Enfin, s’agissant de la prétendue nécessité d’accéder à son téléphone portable et à son ordinateur pour préparer sa défense, d’une part ce point ne fait pas l’objet de l’ordonnance attaquée et, d’autre part, il n’appartient pas au Tribunal des mesures de contrainte de statuer sur cette question.

En définitive, le recours, manifestement mal fondé, doit être rejeté sans échange d’écritures (art. 390 al. 2 CPP) et l’ordonnance entreprise confirmée.
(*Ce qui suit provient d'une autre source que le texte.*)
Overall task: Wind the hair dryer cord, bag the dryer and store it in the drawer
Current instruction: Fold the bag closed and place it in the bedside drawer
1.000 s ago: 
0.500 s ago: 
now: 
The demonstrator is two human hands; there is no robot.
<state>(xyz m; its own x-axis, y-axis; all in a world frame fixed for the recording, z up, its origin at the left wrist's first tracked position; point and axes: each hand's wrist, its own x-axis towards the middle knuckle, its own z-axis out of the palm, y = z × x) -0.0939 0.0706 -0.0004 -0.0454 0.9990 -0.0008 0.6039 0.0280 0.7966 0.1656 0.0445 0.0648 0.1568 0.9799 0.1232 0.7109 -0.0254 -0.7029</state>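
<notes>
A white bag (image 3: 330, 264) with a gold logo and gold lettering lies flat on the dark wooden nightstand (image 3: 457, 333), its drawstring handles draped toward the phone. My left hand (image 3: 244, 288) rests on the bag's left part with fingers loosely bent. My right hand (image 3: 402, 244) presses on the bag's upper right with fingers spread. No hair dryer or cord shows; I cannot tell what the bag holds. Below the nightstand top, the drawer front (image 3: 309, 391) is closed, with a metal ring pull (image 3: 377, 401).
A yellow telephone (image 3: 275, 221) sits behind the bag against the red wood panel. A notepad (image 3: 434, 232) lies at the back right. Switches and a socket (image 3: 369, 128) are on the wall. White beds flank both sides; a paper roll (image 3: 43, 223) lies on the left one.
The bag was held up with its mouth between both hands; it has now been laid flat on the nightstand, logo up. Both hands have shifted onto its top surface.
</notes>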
Les frais de la procédure de recours sont fixés à 1'650 fr. (art. 20 al. 1 TFIP [tarif des frais de procédure et indemnités en matière pénale du 28 septembre 2010 ; BLV 312.03.1]). Au vu du travail accompli par Me Lionel Zeiter, défenseur d'office du recourant, il sera retenu 3h00 d'activité nécessaire d’avocat au tarif horaire de 180 fr. (art. 2 al. 1 let. a et 3 al. 2 RAJ [règlement sur l'assistance judiciaire en matière civile du 7 décembre 2010 ; BLV 211.02.3] par renvoi de l'art. 26b TFIP), soit 540 francs. S'y ajoutent 2 % pour les débours (art. 3bis al. 1 RAJ par renvoi de l'art. 26b TFIP), soit 10 fr. 80, et 8,1 % de TVA sur le tout, soit 44 fr. 60, de sorte que l'indemnité d'office s'élève au total à 596 fr. en chiffres ronds.

Les frais judiciaires et les frais imputables à la défense d’office seront mis à la charge du recourant, qui succombe (art. 428 al. 1 CPP).

Le recourant sera tenu de rembourser à l’Etat l’indemnité de son défenseur d’office dès que sa situation financière le permettra (art. 135 al. 4 CPP).

Par ces motifs, la Chambre des recours pénale prononce :

I. Le recours est rejeté.

II. L’ordonnance du 27 février 2024 est confirmée.

III. L'indemnité allouée à Me Lionel Zeiter, défenseur d’office de A.R.________, est fixée à 596 fr. (cinq cent nonante-six francs).

IV. Les frais d'arrêt, par 1’650 fr. (mille six cent cinquante francs), ainsi que l'indemnité allouée à Me Lionel Zeiter, par 596 fr. (cinq cent nonante-six francs), sont mis à la charge de A.R.________.

V. A.R.________ est tenu de rembourser à l’Etat l’indemnité allouée sous chiffre III dès que sa situation financière le permettra.

VI. L’arrêt est exécutoire.

Le président : La greffière :

Du

Le présent arrêt, dont la rédaction a été approuvée à huis clos, est notifié, par l'envoi d'une copie complète, à :

Me Lionel Zeiter, avocat (pour A.R.________),

Ministère public central,

et communiqué à : ‑ Mme la Présidente du Tribunal des mesures de contrainte,

Mme la Procureure de l’arrondissement de Lausanne,

Tribunal de police de l’arrondissement de Lausanne,

En application de l’art. 214 al. 4 CPP, le dispositif du présent arrêt est communiqué par courrier séparé à la victime suivante :

Me Hüsnü Yilmaz (pour B.R.________),

par l’envoi de photocopies.

Le présent arrêt peut faire l'objet d'un recours en matière pénale devant le Tribunal fédéral au sens des art. 78 ss LTF (loi du 17 juin 2005 sur le Tribunal fédéral ; RS 173.110). Ce recours doit être déposé devant le Tribunal fédéral dans les trente jours qui suivent la notification de l'expédition complète (art. 100 al. 1 LTF).